Conquistar uma das seis vagas para discursar na tribuna da Assembleia Legislativa do Ceará (Alece) virou sinônimo de capital político entre deputados da Casa. O interesse em compor o seleto grupo de oradores da tribuna, definido diariamente por ordem de chegada, fez com que os parlamentares passassem a dormir no prédio do Legislativo cearense para conseguir discursar por 15 minutos em "horário nobre" da TV Assembleia no dia seguinte.
Nas regras da Casa, os seis primeiros inscritos para falar no primeiro expediente da sessão legislativa ganham o tempo de fala. Como a lista abre às 6 horas da manhã, os interessados chegam horas antes para tomar dianteira na fila. Cada deputado pode se inscrever duas vezes por semana.
A prática ocorre há anos no Estado, mas voltou a se acentuar após base e oposição disputarem um pacote de medidas econômicas e administrativas que o novo governador Elmano de Freitas (PT) enviou à Casa.
Em 14 de fevereiro, um dia antes da votação do pacote, governistas decidiram chegar à noite para pernoitar na Alece e acumular mais tempo de fala na manhã do dia 15. A bancada da oposição também aderiu ao movimento naquela noite e nas semanas seguintes após acusar os governistas de tentar uma manobra para expurgar opiniões contrárias no plenário.
A disputa esquentou e os deputados agora chegam cada vez mais cedo na Alece. "Cheguei 18h30 e já tinham oito deputados governistas aguardando. Retornamos por volta das 23h e alguns tinham ido para casa. Foi quando a gente conseguiu se inscrever para falar hoje", disse Carmelo Neto (PL), sobre os discursos da quarta-feira, 1º.
Com a dinâmica criada, apoiadores do ex-presidente Jair Bolsonaro (PL) e do presidente Luiz Inácio Lula da Silva, que trocam críticas ao longo do dia, passaram a confraternizar durante a noite nos corredores do Legislativo.
"O primeiro expediente é mais disputado porque tem maior repercussão da fala dos parlamentares. Como só são 6 vagas, as pessoas chegam bem cedo para garantir essa vaga de 15 minutos que pode ser aparteada permitindo um debate rápido e contraponto de ideias", afirmou a deputada Larissa Gaspar (PT).
Na última quarta-feira, 1º, por exemplo, os parlamentares da oposição fizeram discursos exaltados contra a gestão da Saúde do governo petista.

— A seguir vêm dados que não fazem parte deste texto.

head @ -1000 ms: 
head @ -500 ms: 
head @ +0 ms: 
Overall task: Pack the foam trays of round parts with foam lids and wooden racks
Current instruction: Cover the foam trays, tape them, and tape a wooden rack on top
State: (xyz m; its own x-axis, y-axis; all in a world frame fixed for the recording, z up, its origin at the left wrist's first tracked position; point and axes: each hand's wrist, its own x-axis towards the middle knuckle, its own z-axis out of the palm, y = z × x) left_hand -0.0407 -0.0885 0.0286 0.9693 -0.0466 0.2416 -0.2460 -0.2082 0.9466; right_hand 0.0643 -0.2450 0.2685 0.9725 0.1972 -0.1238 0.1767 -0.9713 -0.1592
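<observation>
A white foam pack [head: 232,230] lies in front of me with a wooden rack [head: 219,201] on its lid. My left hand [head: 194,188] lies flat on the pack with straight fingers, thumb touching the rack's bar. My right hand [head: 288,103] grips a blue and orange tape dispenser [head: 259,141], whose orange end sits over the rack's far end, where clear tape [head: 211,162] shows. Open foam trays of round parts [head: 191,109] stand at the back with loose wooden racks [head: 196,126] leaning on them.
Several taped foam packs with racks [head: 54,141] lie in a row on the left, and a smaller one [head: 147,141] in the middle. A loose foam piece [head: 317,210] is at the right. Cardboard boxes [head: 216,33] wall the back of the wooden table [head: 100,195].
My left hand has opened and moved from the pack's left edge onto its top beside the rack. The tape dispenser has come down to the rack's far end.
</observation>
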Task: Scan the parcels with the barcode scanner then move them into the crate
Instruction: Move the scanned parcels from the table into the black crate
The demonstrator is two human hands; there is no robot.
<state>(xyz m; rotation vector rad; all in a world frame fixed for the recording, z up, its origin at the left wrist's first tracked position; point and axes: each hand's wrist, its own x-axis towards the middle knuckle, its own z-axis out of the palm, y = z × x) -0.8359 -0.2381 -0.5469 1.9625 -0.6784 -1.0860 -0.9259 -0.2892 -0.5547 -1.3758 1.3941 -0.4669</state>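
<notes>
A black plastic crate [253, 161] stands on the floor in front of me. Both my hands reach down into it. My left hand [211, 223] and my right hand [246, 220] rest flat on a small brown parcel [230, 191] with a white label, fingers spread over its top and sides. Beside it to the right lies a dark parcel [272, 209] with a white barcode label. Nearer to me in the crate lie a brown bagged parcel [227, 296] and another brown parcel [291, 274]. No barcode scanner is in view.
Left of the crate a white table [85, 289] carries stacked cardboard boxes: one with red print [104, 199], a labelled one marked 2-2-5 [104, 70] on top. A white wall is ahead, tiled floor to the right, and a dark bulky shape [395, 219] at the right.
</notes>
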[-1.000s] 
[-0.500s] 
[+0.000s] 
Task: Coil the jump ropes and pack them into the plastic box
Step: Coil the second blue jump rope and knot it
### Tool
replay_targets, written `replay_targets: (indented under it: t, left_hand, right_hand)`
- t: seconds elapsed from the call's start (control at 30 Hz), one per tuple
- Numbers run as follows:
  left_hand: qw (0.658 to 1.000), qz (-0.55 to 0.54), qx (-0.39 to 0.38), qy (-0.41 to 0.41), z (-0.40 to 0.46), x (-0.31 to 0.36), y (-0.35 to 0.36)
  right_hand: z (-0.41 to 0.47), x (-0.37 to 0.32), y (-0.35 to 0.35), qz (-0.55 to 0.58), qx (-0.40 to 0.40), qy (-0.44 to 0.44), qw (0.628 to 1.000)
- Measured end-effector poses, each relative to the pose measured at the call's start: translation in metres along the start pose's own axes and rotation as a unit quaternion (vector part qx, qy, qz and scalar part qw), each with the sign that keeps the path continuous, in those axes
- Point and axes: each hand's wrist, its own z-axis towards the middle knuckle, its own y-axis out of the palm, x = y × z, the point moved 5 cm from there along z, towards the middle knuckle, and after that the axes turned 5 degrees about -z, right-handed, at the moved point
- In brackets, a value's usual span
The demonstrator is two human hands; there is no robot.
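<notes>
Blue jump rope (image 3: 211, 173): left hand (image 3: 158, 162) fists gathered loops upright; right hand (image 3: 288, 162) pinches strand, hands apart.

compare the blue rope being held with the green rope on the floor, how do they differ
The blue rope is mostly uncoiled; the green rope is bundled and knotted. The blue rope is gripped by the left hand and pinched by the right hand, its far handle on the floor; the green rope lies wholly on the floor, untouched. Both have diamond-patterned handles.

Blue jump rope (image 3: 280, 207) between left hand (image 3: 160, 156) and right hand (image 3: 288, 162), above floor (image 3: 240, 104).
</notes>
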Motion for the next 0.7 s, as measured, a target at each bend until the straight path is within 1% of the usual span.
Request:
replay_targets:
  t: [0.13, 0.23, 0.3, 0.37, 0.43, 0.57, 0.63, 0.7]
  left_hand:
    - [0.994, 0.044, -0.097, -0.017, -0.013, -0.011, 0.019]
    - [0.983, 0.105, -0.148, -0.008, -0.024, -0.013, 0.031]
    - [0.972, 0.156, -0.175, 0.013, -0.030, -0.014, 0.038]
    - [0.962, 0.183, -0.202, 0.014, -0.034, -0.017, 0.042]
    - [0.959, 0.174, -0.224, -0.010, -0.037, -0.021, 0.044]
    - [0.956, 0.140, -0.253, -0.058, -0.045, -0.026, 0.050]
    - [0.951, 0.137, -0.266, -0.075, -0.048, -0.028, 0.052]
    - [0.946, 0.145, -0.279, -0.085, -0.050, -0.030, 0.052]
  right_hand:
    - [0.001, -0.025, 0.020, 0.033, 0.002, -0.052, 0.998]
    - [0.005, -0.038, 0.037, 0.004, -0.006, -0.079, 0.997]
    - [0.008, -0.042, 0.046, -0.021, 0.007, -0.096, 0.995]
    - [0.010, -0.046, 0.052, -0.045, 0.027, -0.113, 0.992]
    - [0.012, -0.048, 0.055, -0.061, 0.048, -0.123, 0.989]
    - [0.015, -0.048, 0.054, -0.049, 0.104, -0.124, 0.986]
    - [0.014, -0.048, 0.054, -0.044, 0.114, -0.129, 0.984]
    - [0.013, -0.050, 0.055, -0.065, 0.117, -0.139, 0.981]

A oposição acusa a base de tentar boicotar o segundo expediente e ignorar os reais problemas do Estado, enquanto os governistas criticam atitudes de parlamentares bolsonaristas.
Mas, durante a noite o clima bélico se desmonta. Governistas e oposição dividem um mesmo dormitório improvisado na sala da presidência da Casa. Alguns dormem no sofá, outros, no chão. O clima é de camaradagem: os opositores dividem comida e até jogam cartas. "Nem aparecem as divergências que se afloram no plenário. É um clima muito cordial de fazer brincadeiras, contar piadas e histórias", afirmou Assis Diniz.
Horário nobre
O deputado governista Assis Diniz (PT) avalia que a criação da TV Assembleia, há 17 anos, inaugurou o interesse por dominar os primeiros discursos da manhã. "Esse seria o horário nobre da TV, onde a imprensa está. Tem uma maior presença de público e maior audiência e isso torna um atrativo do debate político", disse. "Os deputados até brincaram que nos 3 primeiros meses (da legislatura) é mais do que natural que haja essa guerra para ocupar o espaço."
A deputada Dra. Silvana (PL), da oposição, entende que a Alece está caminhando "para um clima de guerra". "Se fosse o caso, eu acamparia para garantir tempo. Isso é desnecessário, mas para não ser derrotada por falta de disposição física, eu enfrento."
"Não somos mais jovens, e eu posso testemunhar vossa excelência dormindo no chão dessa Casa legislativa aguardando para se inscrever", disse a deputada Dra. Silvana para o colega Almir Bié (PP) em sessão do dia 1. "Não sei se vamos divergir ou convergir na maioria dos pontos, mas saiba, o que eu estiver ao meu alcance, pode contar com essa parlamentar", completou.
Segundo a assessoria de imprensa da Alece, a presidência da Casa avalia rever o modelo de inscrição e vai levar a discussão ao Colégio de Líderes. O objetivo é estudar um novo modelo que evite as pernoites. "Está sendo realizado um estudo para que possa modificar a questão da presença para um sistema de biometria, como já está previsto no Regimento, mas ainda é necessário que se desenvolva um dispositivo adequado", afirmou em nota.